Preset and value (step S302), if the second consonant frequency band signals energy and raw tone sampled signal energy
The ratio sum of ratio and the first consonant frequency band signals energy and raw tone sampled signal energy is not more than
In presetting and value, then the raw tone sampled signal non-consonant signal (step corresponding to target voice frame
S214).If on the contrary, the ratio of the second consonant frequency band signals energy and raw tone sampled signal energy with
The ratio sum of the first consonant frequency band signals energy and raw tone sampled signal energy more than or equal to presetting and
Value, then be directly entered step S220, it is judged that the second consonant frequency band signals energy and raw tone sampled signal
Whether the ratio of energy is more than or equal to preset ratio, and as Fig. 2 A~2B embodiment continue executing with voice below
The step of discrimination method.
In sum, embodiments of the invention the condition at least one of summary formula can judge correspondence
Whether the raw tone sampled signal of target voice frame is consonant signal, accurate to improve the identification of consonant signal
Exactness.Such as can according to the first consonant frequency band signals energy and the ratio of the second consonant frequency band signals energy,
First consonant frequency band signals energy and the ratio of raw tone sampled signal energy and the second consonant frequency range are believed
Number energy samples with the raw tone of the ratio in judgement corresponding target voice frame of raw tone sampled signal energy
Whether signal is noise, to lower the situation generation that raw tone sampled signal is mistaken for consonant signal,
And then improve the identification precision of consonant signal.
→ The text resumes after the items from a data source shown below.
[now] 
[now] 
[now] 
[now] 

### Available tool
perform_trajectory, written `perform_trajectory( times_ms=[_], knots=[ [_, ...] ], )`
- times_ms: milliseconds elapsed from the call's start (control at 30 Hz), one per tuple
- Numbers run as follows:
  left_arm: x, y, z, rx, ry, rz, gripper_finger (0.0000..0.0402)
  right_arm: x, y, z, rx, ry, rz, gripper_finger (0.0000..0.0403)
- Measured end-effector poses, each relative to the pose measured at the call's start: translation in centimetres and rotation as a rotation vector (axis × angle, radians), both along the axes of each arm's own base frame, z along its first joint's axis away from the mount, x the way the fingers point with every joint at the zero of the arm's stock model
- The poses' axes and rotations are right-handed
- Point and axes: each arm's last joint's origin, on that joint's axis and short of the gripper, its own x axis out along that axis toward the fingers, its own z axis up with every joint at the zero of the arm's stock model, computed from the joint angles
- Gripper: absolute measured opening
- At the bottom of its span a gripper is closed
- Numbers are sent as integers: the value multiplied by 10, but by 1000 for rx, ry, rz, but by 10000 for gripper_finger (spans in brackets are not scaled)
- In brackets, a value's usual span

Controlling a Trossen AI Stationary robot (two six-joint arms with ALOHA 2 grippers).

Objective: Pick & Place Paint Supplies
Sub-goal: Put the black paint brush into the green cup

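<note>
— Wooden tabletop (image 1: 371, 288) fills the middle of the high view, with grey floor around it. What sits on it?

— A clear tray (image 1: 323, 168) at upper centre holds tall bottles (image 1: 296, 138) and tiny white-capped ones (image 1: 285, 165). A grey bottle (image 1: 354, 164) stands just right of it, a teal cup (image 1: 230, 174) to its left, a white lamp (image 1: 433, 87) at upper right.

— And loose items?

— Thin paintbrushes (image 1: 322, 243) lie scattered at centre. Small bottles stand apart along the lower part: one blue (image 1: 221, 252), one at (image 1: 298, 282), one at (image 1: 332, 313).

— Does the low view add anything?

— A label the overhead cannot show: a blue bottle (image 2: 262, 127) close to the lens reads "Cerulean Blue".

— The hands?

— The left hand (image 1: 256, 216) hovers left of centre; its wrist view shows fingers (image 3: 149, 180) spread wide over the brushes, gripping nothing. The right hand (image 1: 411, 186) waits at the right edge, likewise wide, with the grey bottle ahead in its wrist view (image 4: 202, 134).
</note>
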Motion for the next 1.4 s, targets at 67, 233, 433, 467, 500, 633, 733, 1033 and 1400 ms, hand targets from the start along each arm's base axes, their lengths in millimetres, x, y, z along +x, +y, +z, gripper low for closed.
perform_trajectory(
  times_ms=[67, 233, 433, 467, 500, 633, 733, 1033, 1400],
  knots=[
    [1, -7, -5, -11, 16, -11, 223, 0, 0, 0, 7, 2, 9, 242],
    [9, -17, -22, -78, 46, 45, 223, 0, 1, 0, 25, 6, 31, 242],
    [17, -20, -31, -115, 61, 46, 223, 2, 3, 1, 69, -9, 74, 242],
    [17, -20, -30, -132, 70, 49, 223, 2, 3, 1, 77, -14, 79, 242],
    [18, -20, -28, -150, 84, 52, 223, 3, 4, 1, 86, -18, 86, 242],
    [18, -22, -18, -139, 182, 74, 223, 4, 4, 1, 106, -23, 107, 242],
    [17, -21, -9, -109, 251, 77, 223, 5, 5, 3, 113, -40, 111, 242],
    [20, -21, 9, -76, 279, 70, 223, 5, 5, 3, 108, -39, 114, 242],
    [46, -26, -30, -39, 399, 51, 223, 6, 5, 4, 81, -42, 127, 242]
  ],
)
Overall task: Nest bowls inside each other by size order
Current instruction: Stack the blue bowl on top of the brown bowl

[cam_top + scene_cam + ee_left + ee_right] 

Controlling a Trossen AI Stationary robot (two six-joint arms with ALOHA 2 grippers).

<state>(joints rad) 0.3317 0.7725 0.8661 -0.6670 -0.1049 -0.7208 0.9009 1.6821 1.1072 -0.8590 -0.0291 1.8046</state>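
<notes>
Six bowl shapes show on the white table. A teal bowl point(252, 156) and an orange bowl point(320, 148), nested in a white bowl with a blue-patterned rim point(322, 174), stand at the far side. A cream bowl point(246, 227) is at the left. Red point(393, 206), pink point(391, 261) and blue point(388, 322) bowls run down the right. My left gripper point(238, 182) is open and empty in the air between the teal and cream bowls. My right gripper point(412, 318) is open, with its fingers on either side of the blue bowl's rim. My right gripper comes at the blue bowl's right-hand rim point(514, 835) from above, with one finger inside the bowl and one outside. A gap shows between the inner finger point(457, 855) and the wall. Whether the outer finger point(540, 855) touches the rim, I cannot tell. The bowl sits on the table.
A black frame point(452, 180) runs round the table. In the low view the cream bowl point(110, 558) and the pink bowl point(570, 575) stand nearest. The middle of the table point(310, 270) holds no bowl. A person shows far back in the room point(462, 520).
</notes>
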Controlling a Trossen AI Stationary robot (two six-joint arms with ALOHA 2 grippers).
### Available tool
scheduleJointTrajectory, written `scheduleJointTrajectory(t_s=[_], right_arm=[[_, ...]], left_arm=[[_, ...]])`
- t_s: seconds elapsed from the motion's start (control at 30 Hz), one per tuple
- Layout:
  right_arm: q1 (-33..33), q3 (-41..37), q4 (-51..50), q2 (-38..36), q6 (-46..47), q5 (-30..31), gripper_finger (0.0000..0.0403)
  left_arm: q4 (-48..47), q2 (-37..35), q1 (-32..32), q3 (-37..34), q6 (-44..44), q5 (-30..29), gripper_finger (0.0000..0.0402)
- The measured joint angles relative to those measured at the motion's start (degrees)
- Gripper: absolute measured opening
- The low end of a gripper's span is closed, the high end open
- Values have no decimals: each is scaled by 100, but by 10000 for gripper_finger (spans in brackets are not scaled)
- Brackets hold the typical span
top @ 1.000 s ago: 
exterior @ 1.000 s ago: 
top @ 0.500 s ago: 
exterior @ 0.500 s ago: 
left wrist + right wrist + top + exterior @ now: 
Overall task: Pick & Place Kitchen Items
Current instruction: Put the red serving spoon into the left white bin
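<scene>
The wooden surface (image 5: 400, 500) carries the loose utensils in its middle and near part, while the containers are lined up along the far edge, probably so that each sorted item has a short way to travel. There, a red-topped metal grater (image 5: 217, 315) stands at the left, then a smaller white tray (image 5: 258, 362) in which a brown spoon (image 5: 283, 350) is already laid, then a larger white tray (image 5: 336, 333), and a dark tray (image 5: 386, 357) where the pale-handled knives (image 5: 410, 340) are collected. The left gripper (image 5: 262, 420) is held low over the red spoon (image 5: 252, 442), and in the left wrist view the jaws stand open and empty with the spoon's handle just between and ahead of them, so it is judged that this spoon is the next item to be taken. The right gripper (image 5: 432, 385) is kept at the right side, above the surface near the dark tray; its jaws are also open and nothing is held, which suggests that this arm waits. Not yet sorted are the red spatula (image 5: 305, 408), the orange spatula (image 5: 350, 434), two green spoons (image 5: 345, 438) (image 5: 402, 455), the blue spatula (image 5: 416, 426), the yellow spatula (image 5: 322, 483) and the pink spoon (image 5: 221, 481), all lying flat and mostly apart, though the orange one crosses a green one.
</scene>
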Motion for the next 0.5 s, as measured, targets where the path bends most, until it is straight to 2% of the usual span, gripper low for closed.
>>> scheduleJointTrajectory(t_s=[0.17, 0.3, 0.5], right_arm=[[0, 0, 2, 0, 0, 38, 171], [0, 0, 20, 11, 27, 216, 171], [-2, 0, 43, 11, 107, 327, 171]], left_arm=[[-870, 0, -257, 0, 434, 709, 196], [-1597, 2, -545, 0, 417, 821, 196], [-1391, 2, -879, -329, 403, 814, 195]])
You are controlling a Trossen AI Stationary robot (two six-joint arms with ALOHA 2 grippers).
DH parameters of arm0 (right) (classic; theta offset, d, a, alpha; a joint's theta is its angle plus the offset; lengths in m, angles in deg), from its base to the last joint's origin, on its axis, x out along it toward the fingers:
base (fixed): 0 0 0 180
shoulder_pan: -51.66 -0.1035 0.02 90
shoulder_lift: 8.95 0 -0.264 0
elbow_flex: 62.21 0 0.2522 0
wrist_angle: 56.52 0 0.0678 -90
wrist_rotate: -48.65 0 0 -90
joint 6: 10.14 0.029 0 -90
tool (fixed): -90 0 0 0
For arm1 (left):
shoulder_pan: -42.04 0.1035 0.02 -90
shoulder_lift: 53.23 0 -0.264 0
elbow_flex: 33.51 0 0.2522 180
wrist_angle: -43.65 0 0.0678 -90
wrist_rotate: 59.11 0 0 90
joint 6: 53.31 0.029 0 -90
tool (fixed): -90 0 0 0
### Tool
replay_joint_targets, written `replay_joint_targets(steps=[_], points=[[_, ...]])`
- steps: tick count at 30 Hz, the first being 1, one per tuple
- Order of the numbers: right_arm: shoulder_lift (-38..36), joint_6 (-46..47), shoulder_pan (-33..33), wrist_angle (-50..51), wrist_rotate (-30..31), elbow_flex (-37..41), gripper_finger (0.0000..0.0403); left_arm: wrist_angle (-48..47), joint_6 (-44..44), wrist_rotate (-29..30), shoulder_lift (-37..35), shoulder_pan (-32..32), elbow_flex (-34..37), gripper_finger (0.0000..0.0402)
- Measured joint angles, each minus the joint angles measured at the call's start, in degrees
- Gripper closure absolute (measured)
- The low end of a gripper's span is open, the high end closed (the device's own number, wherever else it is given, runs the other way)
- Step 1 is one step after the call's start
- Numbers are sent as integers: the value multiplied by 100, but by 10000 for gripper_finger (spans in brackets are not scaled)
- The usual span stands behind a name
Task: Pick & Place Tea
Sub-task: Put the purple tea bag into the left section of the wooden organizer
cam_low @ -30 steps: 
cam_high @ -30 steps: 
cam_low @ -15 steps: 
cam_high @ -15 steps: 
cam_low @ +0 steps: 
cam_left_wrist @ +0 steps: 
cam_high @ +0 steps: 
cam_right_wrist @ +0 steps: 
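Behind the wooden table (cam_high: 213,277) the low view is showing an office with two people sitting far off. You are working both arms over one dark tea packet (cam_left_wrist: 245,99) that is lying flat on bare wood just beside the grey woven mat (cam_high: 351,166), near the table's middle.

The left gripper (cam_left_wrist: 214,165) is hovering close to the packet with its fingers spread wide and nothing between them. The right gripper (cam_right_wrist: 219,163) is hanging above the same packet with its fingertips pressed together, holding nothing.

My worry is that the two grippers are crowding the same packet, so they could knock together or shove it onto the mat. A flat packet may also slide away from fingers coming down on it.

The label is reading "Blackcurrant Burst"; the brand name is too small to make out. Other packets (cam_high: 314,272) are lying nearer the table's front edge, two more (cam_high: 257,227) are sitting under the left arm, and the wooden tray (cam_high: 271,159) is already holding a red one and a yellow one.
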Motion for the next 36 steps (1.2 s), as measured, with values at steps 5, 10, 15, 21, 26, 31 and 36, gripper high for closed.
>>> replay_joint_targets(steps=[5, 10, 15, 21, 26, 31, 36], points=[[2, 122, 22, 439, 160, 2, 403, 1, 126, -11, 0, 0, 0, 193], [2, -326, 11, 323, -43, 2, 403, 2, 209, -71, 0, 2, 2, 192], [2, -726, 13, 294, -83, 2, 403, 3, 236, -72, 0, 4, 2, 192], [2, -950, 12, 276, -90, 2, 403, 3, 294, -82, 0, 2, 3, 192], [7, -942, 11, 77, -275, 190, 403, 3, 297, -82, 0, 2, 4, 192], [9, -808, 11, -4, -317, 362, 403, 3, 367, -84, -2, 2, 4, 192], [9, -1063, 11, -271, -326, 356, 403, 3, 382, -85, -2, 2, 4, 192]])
Last it is noted that various embodiments above is only in order to illustrate technical scheme, rather than right
It limits;Although the present invention being described in detail with reference to foregoing embodiments, this area common
Skilled artisans appreciate that the technical scheme described in foregoing embodiments still can be modified by it,
Or the most some or all of technical characteristic is carried out equivalent;And these amendments or replacement, and
The essence not making appropriate technical solution departs from the scope of various embodiments of the present invention technical scheme.
Claims (22)
1. a voice identification apparatus, it is characterised in that including:
One bandpass filtering unit, carries out one first consonant frequency range and one second consonant frequency to a voice signal
The bandpass filtering of section, to produce one first bandpass filtered signal and one second bandpass filtered signal respectively;
And
One processing unit, couples this bandpass filtering unit, by this voice signal, this first bandpass filtering letter
Number and this second bandpass filtered signal be divided into multiple speech frame, respectively this speech frame includes N number of taking
Sample signal, N is positive integer, calculates the energy of sampled signal in target voice frame, to obtain an original language
Sound sampled signal energy, one first consonant frequency band signals energy and one second consonant frequency band signals energy,
According to this first consonant frequency band signals energy and the ratio of this second consonant frequency band signals energy, this is first auxiliary
The ratio of audio band signals energy and this raw tone sampled signal energy and this second consonant frequency band signals
The ratio in judgement of energy and this raw tone sampled signal energy is to should the raw tone of target voice frame take
Whether sample signal is noise.
Voice identification apparatus the most according to claim 1, it is characterised in that this processing unit is also
Judge this first consonant frequency band signals energy and the ratio of this second consonant frequency band signals energy, this is first auxiliary
The ratio of audio band signals energy and this raw tone sampled signal energy and this second consonant frequency band signals
Energy falls within corresponding default ratio range the most respectively with the ratio of this raw tone sampled signal energy,
If this first consonant frequency band signals energy and the ratio of this second consonant frequency band signals energy, this first consonant
The ratio of frequency band signals energy and this raw tone sampled signal energy and this second consonant frequency band signals energy
Amount falls within corresponding default ratio range, then this mesh respectively with the ratio of this raw tone sampled signal energy
The raw tone sampled signal of mark speech frame is noise signal.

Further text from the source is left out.